--- Exercise prompt ---
Reproduce the data below in full and exclude every picture.

*** Information supplied Section Begins ***

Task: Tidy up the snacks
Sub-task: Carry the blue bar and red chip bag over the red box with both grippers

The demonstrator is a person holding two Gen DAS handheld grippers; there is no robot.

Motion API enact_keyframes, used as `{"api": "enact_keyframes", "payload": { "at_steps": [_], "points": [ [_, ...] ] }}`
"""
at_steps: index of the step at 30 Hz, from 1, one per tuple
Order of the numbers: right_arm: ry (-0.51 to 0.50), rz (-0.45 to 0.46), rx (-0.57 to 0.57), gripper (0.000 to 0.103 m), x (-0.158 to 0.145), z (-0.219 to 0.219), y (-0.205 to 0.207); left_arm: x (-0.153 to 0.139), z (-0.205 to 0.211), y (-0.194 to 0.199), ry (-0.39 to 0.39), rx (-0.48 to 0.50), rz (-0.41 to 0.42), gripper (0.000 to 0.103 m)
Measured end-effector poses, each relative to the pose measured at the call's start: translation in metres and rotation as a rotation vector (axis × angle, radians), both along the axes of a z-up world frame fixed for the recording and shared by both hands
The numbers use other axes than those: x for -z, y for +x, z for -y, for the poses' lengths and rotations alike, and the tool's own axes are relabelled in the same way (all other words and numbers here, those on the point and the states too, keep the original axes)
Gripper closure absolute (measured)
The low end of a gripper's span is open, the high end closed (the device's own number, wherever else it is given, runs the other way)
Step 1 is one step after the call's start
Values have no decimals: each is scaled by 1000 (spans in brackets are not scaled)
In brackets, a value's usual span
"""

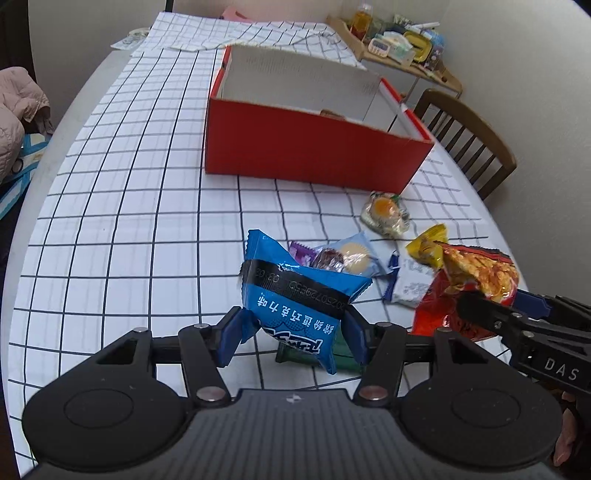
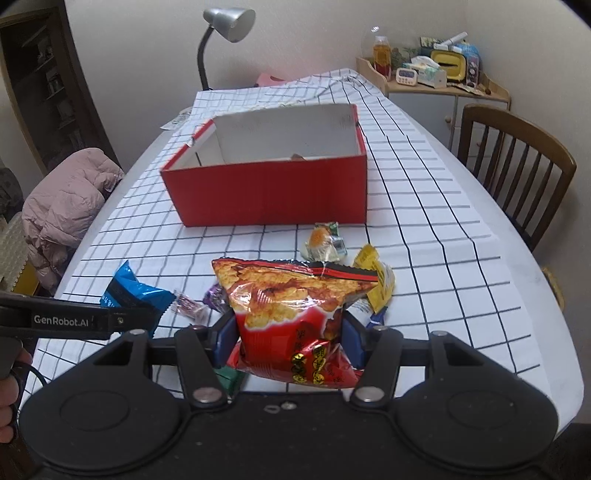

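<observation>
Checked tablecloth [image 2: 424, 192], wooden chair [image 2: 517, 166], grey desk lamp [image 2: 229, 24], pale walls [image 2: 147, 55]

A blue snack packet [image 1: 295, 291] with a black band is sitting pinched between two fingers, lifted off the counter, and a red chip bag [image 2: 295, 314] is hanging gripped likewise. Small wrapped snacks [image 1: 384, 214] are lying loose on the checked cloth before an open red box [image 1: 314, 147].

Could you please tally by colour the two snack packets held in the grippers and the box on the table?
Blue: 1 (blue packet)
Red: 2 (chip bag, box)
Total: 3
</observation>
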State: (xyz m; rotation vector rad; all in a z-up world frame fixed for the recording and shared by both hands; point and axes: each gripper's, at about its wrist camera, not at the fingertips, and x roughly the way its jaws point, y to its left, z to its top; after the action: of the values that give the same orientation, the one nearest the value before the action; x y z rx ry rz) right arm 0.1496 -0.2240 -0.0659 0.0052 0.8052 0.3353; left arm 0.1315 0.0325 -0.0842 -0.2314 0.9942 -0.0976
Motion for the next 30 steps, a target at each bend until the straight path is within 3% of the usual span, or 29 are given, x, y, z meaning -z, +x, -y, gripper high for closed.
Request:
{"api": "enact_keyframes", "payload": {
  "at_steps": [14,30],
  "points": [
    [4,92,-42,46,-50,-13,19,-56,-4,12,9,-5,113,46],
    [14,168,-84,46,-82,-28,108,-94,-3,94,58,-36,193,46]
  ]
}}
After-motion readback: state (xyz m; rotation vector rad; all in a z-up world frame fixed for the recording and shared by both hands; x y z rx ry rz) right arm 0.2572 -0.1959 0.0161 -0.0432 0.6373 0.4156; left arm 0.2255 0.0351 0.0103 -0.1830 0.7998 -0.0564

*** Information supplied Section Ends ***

--- Expected output ---
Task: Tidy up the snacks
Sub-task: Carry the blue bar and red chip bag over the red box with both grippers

The demonstrator is a person holding two Gen DAS handheld grippers; there is no robot.

Motion API enact_keyframes, used as `{"api": "enact_keyframes", "payload": { "at_steps": [_], "points": [ [_, ...] ] }}`
"""
at_steps: index of the step at 30 Hz, from 1, one per tuple
Order of the numbers: right_arm: ry (-0.51 to 0.50), rz (-0.45 to 0.46), rx (-0.57 to 0.57), gripper (0.000 to 0.103 m), x (-0.158 to 0.145), z (-0.219 to 0.219), y (-0.205 to 0.207); left_arm: x (-0.153 to 0.139), z (-0.205 to 0.211), y (-0.194 to 0.199), ry (-0.39 to 0.39), rx (-0.48 to 0.50), rz (-0.41 to 0.42), gripper (0.000 to 0.103 m)
Measured end-effector poses, each relative to the pose measured at the call's start: translation in metres and rotation as a rotation vector (axis × angle, radians), both along the axes of a z-up world frame fixed for the recording and shared by both hands
The numbers use other axes than those: x for -z, y for +x, z for -y, for the poses' lengths and rotations alike, and the tool's own axes are relabelled in the same way (all other words and numbers here, those on the point and the states too, keep the original axes)
Gripper closure absolute (measured)
The low end of a gripper's span is open, the high end closed (the device's own number, wherever else it is given, runs the other way)
Step 1 is one step after the call's start
Values have no decimals: each is scaled by 1000 (spans in brackets are not scaled)
In brackets, a value's usual span
"""


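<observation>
Checked tablecloth [image 2: 424, 192], wooden chair [image 2: 517, 166], grey desk lamp [image 2: 229, 24], pale walls [image 2: 147, 55]

A blue snack packet [image 1: 295, 291] with a black band is sitting pinched between two fingers, lifted off the counter, and a red chip bag [image 2: 295, 314] is hanging gripped likewise. Small wrapped snacks [image 1: 384, 214] are lying loose on the checked cloth before an open red box [image 1: 314, 147].

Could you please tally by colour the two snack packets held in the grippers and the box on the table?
Blue: 1 (blue packet)
Red: 2 (chip bag, box)
Total: 3
</observation>
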State: (xyz m; rotation vector rad; all in a z-up world frame fixed for the recording and shared by both hands; point and axes: each gripper's, at about its wrist camera, not at the fingertips, and x roughly the way its jaws point, y to its left, z to its top; after the action: of the values that give the same orientation, the one nearest the value before the action; x y z rx ry rz) right arm 0.1496 -0.2240 -0.0659 0.0052 0.8052 0.3353; left arm 0.1315 0.0325 -0.0842 -0.2314 0.9942 -0.0976
Motion for the next 30 steps, a target at each bend until the straight path is within 3% of the usual span, or 29 are given, x, y, z meaning -z, +x, -y, gripper high for closed.
Request:
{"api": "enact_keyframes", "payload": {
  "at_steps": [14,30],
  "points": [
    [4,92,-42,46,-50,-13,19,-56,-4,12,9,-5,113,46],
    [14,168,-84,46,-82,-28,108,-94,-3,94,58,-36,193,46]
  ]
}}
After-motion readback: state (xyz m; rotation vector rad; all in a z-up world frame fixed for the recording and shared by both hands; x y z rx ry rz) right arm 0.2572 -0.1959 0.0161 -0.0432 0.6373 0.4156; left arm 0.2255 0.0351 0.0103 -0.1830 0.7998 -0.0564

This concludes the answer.